§ EXERCISE DETAILS: The full listing, returned exactly and free of pictures, is the expected answer.

§ RAW DATA:
- - -
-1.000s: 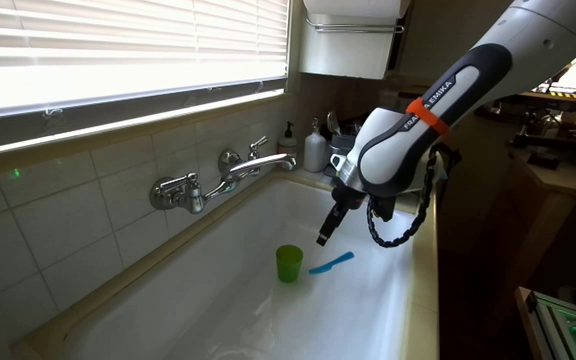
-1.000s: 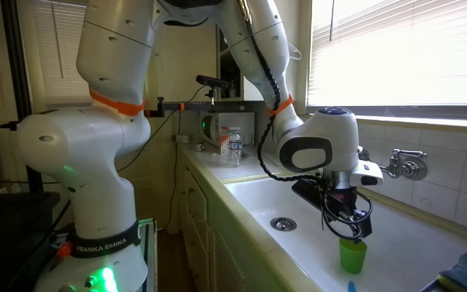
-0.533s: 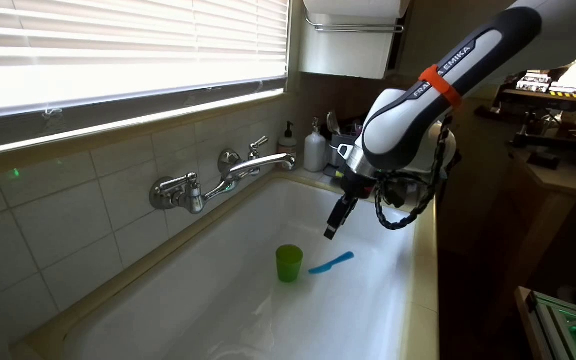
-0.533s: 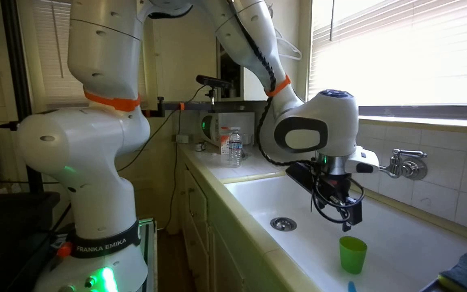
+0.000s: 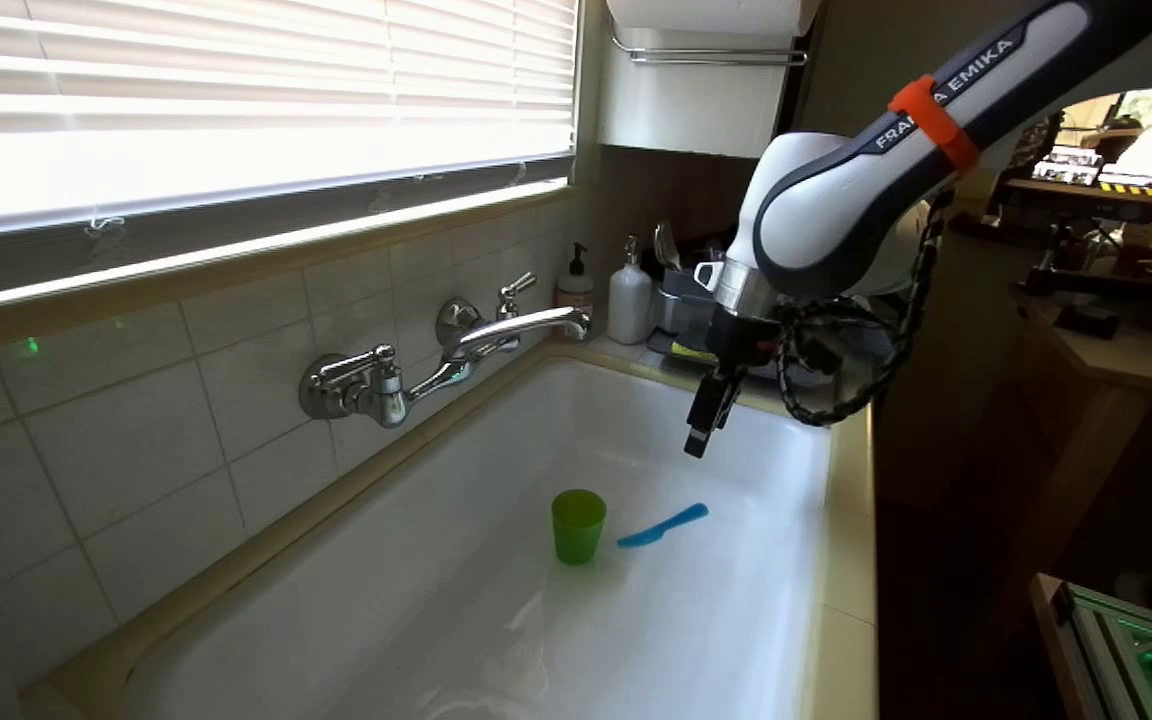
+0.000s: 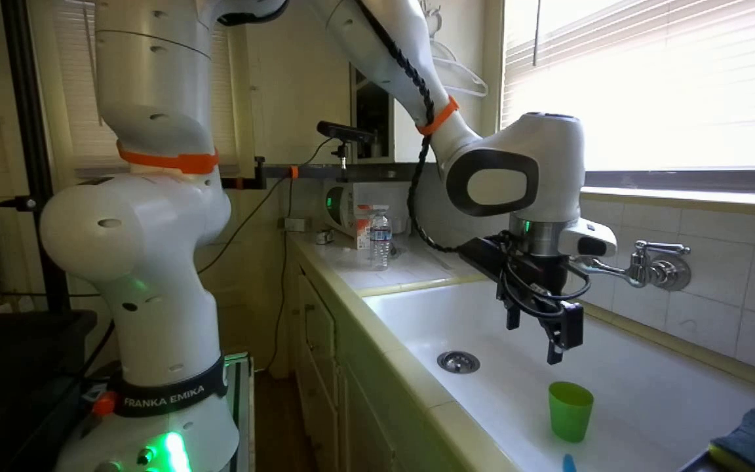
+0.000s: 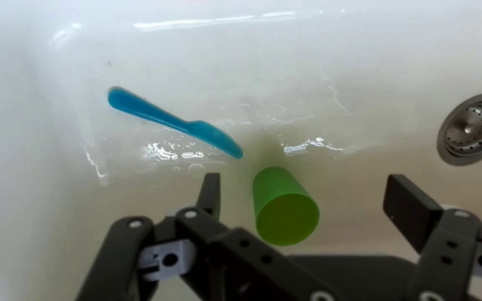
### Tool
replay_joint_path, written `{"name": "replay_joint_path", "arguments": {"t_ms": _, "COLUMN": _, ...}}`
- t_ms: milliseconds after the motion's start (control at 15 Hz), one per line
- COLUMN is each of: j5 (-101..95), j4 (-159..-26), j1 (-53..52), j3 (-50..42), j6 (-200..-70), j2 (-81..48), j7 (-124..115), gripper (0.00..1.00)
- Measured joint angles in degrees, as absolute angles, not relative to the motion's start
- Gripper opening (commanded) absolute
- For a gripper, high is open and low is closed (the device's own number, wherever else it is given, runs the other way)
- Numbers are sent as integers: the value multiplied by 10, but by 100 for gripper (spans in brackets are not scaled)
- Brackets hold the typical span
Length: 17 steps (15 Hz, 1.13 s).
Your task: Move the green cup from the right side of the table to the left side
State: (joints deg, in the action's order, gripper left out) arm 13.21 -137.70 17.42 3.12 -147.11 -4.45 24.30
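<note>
White and glossy, the sink basin (image 5: pixel 476 590) is the largest vessel here, bright streaks glinting along its floor in the wrist view. Beyond the basin's end, in an exterior view, stands a white microwave (image 6: pixel 390 196), its inside hidden. A chrome faucet (image 5: pixel 496 334) reaches out over the basin from the long side. The black gripper (image 6: pixel 535 339) hangs above the basin, its two jaws standing wide apart, well clear of the things lying in there. At a corner of the basin, in an exterior view, a grey holder (image 5: pixel 681 305) has metal utensils (image 5: pixel 668 246) standing up in it. Beyond the basin's end a clear bottle (image 6: pixel 381 244) stands labelled; how full it is I cannot tell. The green cup (image 5: pixel 577 530) stands upright on the basin floor, its mouth showing a darker green inside in the wrist view. A blue knife (image 7: pixel 176 122) lies flat on the basin floor, near the cup but apart from it. A metal strainer (image 7: pixel 471 128) is set into the basin floor.
</note>
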Motion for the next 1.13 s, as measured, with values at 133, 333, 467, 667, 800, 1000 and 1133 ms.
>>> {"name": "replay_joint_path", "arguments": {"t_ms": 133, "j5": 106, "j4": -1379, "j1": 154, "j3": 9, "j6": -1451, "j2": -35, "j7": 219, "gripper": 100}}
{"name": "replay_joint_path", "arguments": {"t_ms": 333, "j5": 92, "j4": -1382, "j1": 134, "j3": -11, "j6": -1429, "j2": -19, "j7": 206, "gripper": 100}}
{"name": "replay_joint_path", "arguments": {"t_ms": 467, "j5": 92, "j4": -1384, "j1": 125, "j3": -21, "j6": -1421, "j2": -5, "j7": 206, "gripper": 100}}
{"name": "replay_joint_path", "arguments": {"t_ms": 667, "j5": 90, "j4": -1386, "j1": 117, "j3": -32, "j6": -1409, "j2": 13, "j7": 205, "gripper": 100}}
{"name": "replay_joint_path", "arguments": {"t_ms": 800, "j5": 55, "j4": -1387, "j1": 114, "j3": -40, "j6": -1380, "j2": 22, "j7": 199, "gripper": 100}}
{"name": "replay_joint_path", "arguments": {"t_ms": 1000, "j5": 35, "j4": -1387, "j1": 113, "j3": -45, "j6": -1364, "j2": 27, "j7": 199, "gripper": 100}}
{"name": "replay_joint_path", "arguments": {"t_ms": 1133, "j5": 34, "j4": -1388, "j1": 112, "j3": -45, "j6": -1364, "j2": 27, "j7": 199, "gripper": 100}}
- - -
§ FINISHED EXERCISE:
-1.000s: 
-1.000s: 
-0.533s: 
-0.533s: 
+0.000s: 
+0.000s: 
+0.000s: 
### Tool
replay_joint_path, written `{"name": "replay_joint_path", "arguments": {"t_ms": _, "COLUMN": _, ...}}`
- t_ms: milliseconds after the motion's start (control at 15 Hz), one per line
- COLUMN is each of: j5 (-101..95), j4 (-159..-26), j1 (-53..52), j3 (-50..42), j6 (-200..-70), j2 (-81..48), j7 (-124..115), gripper (0.00..1.00)
- Measured joint angles in degrees, as absolute angles, not relative to the motion's start
- Gripper opening (commanded) absolute
- For a gripper, high is open and low is closed (the device's own number, wherever else it is given, runs the other way)
- Numbers are sent as integers: the value multiplied by 10, but by 100 for gripper (spans in brackets are not scaled)
- Brackets hold the typical span
Length: 17 steps (15 Hz, 1.13 s).
Your task: Move the green cup from the right side of the table to the left side
State: (joints deg, in the action's order, gripper left out) arm 13.21 -137.70 17.42 3.12 -147.11 -4.45 24.30
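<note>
White and glossy, the sink basin (image 5: pixel 476 590) is the largest vessel here, bright streaks glinting along its floor in the wrist view. Beyond the basin's end, in an exterior view, stands a white microwave (image 6: pixel 390 196), its inside hidden. A chrome faucet (image 5: pixel 496 334) reaches out over the basin from the long side. The black gripper (image 6: pixel 535 339) hangs above the basin, its two jaws standing wide apart, well clear of the things lying in there. At a corner of the basin, in an exterior view, a grey holder (image 5: pixel 681 305) has metal utensils (image 5: pixel 668 246) standing up in it. Beyond the basin's end a clear bottle (image 6: pixel 381 244) stands labelled; how full it is I cannot tell. The green cup (image 5: pixel 577 530) stands upright on the basin floor, its mouth showing a darker green inside in the wrist view. A blue knife (image 7: pixel 176 122) lies flat on the basin floor, near the cup but apart from it. A metal strainer (image 7: pixel 471 128) is set into the basin floor.
</note>
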Motion for the next 1.13 s, as measured, with values at 133, 333, 467, 667, 800, 1000 and 1133 ms.
>>> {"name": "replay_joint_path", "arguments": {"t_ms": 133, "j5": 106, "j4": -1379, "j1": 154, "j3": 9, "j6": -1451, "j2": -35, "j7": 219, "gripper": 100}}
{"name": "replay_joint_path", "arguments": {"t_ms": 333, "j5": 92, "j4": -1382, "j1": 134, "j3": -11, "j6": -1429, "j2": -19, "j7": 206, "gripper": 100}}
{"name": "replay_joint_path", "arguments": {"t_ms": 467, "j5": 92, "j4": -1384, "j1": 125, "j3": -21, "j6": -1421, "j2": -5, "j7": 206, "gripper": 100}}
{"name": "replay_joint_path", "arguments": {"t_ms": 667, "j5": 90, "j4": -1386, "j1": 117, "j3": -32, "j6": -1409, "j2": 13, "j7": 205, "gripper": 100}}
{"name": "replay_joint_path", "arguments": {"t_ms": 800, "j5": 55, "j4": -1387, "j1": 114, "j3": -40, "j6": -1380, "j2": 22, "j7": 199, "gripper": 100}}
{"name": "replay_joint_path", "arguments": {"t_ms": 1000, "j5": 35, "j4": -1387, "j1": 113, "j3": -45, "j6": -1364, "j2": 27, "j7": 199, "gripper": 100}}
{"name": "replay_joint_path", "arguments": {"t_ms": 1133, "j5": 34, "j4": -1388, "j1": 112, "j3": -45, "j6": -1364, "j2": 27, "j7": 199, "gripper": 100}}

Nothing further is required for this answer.